YOUR ASSIGNMENT >> Repeat every record exactly.
>>
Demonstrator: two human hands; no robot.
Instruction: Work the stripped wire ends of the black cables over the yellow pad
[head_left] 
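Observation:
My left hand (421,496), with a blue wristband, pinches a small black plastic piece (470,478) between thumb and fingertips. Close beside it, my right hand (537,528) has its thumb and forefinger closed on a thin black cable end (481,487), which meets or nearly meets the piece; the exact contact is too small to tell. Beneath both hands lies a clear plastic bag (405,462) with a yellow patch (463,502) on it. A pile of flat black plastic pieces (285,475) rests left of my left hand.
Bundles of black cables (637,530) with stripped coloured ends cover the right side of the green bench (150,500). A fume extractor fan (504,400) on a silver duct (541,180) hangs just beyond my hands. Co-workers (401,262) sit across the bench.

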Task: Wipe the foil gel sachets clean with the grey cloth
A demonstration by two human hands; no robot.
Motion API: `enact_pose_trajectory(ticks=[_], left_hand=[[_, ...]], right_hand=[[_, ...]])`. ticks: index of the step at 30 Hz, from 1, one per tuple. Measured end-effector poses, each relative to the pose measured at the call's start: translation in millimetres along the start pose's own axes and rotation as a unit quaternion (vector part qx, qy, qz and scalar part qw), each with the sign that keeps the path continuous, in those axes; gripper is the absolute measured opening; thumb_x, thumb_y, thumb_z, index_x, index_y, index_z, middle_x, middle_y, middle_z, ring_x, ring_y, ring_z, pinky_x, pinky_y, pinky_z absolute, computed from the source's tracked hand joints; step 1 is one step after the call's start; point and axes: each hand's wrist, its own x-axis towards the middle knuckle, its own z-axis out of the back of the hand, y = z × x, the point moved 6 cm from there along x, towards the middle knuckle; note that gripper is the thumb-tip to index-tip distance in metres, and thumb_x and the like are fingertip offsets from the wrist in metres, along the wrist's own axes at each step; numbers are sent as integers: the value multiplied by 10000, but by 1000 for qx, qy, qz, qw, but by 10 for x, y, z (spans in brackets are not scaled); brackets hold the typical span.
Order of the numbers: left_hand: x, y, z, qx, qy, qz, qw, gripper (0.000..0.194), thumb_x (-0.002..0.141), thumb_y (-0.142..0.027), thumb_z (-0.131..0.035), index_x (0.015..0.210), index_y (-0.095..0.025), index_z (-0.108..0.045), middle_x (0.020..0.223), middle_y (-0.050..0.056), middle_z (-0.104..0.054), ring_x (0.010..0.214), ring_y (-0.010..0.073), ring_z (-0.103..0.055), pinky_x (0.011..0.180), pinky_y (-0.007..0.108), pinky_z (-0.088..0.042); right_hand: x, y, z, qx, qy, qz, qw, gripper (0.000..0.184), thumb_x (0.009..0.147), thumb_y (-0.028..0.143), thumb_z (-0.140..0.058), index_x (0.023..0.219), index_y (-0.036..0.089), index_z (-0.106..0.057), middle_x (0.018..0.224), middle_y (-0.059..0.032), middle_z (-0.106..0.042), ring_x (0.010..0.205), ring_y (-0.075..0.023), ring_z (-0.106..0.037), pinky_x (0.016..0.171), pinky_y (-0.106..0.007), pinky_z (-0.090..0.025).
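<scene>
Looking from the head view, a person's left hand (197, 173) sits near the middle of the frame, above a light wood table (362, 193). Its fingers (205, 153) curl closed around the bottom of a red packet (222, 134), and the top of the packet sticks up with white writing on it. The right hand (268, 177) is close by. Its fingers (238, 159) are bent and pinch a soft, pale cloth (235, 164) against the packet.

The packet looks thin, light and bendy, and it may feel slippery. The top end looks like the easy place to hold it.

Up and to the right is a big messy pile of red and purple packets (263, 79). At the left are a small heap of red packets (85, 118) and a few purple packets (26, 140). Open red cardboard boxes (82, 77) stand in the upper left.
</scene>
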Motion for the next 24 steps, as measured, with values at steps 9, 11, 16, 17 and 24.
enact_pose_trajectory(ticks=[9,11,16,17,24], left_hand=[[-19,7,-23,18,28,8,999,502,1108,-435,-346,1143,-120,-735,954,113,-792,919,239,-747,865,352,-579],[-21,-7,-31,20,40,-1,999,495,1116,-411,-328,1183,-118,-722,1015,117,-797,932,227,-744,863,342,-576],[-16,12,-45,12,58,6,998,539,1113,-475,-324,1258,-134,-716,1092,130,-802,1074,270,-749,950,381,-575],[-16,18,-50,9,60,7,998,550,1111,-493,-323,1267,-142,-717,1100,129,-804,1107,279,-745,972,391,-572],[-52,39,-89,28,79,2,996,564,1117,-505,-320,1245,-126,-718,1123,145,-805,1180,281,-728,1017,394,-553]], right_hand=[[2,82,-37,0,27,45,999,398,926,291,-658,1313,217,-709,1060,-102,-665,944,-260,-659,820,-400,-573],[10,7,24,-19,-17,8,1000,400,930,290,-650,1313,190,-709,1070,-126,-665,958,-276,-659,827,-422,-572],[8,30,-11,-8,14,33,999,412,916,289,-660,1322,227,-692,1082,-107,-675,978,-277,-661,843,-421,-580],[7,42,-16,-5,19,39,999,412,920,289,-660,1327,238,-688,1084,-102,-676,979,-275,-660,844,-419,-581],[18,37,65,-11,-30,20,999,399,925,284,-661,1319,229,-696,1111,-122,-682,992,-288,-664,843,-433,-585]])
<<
ANSWER BOX >>
Demonstrator: two human hands; no robot.
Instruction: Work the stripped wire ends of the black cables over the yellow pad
[head_left] 
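Observation:
My left hand (421,496), with a blue wristband, pinches a small black plastic piece (470,478) between thumb and fingertips. Close beside it, my right hand (537,528) has its thumb and forefinger closed on a thin black cable end (481,487), which meets or nearly meets the piece; the exact contact is too small to tell. Beneath both hands lies a clear plastic bag (405,462) with a yellow patch (463,502) on it. A pile of flat black plastic pieces (285,475) rests left of my left hand.
Bundles of black cables (637,530) with stripped coloured ends cover the right side of the green bench (150,500). A fume extractor fan (504,400) on a silver duct (541,180) hangs just beyond my hands. Co-workers (401,262) sit across the bench.
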
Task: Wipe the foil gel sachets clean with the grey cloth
A demonstration by two human hands; no robot.
Motion API: `enact_pose_trajectory(ticks=[_], left_hand=[[_, ...]], right_hand=[[_, ...]])`. ticks: index of the step at 30 Hz, from 1, one per tuple. Measured end-effector poses, each relative to the pose measured at the call's start: translation in millimetres along the start pose's own axes and rotation as a unit quaternion (vector part qx, qy, qz and scalar part qw), each with the sign that keeps the path continuous, in those axes; gripper is the absolute measured opening; thumb_x, thumb_y, thumb_z, index_x, index_y, index_z, middle_x, middle_y, middle_z, ring_x, ring_y, ring_z, pinky_x, pinky_y, pinky_z absolute, computed from the source's tracked hand joints; step 1 is one step after the call's start; point and axes: each hand's wrist, its own x-axis towards the middle knuckle, its own z-axis out of the back of the hand, y = z × x, the point moved 6 cm from there along x, towards the middle knuckle; note that gripper is the thumb-tip to index-tip distance in metres, and thumb_x and the like are fingertip offsets from the wrist in metres, along the wrist's own axes at each step; numbers are sent as integers: the value multiplied by 10000, but by 1000 for qx, qy, qz, qw, but by 10 for x, y, z (spans in brackets are not scaled); brackets hold the typical span.
Order of the numbers: left_hand: x, y, z, qx, qy, qz, qw, gripper (0.000..0.194), thumb_x (-0.002..0.141), thumb_y (-0.142..0.027), thumb_z (-0.131..0.035), index_x (0.015..0.210), index_y (-0.095..0.025), index_z (-0.108..0.045), middle_x (0.020..0.223), middle_y (-0.050..0.056), middle_z (-0.104..0.054), ring_x (0.010..0.214), ring_y (-0.010..0.073), ring_z (-0.103..0.055), pinky_x (0.011..0.180), pinky_y (-0.007..0.108), pinky_z (-0.088..0.042); right_hand: x, y, z, qx, qy, qz, qw, gripper (0.000..0.184), thumb_x (0.009..0.147), thumb_y (-0.028..0.143), thumb_z (-0.140..0.058), index_x (0.023..0.219), index_y (-0.036..0.089), index_z (-0.106..0.057), middle_x (0.018..0.224), middle_y (-0.059..0.032), middle_z (-0.106..0.042), ring_x (0.010..0.205), ring_y (-0.075..0.023), ring_z (-0.106..0.037), pinky_x (0.016..0.171), pinky_y (-0.106..0.007), pinky_z (-0.090..0.025).
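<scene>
Looking from the head view, a person's left hand (197, 173) sits near the middle of the frame, above a light wood table (362, 193). Its fingers (205, 153) curl closed around the bottom of a red packet (222, 134), and the top of the packet sticks up with white writing on it. The right hand (268, 177) is close by. Its fingers (238, 159) are bent and pinch a soft, pale cloth (235, 164) against the packet.

The packet looks thin, light and bendy, and it may feel slippery. The top end looks like the easy place to hold it.

Up and to the right is a big messy pile of red and purple packets (263, 79). At the left are a small heap of red packets (85, 118) and a few purple packets (26, 140). Open red cardboard boxes (82, 77) stand in the upper left.
</scene>
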Motion for the next 24 steps, as measured, with values at steps 9, 11, 16, 17 and 24.
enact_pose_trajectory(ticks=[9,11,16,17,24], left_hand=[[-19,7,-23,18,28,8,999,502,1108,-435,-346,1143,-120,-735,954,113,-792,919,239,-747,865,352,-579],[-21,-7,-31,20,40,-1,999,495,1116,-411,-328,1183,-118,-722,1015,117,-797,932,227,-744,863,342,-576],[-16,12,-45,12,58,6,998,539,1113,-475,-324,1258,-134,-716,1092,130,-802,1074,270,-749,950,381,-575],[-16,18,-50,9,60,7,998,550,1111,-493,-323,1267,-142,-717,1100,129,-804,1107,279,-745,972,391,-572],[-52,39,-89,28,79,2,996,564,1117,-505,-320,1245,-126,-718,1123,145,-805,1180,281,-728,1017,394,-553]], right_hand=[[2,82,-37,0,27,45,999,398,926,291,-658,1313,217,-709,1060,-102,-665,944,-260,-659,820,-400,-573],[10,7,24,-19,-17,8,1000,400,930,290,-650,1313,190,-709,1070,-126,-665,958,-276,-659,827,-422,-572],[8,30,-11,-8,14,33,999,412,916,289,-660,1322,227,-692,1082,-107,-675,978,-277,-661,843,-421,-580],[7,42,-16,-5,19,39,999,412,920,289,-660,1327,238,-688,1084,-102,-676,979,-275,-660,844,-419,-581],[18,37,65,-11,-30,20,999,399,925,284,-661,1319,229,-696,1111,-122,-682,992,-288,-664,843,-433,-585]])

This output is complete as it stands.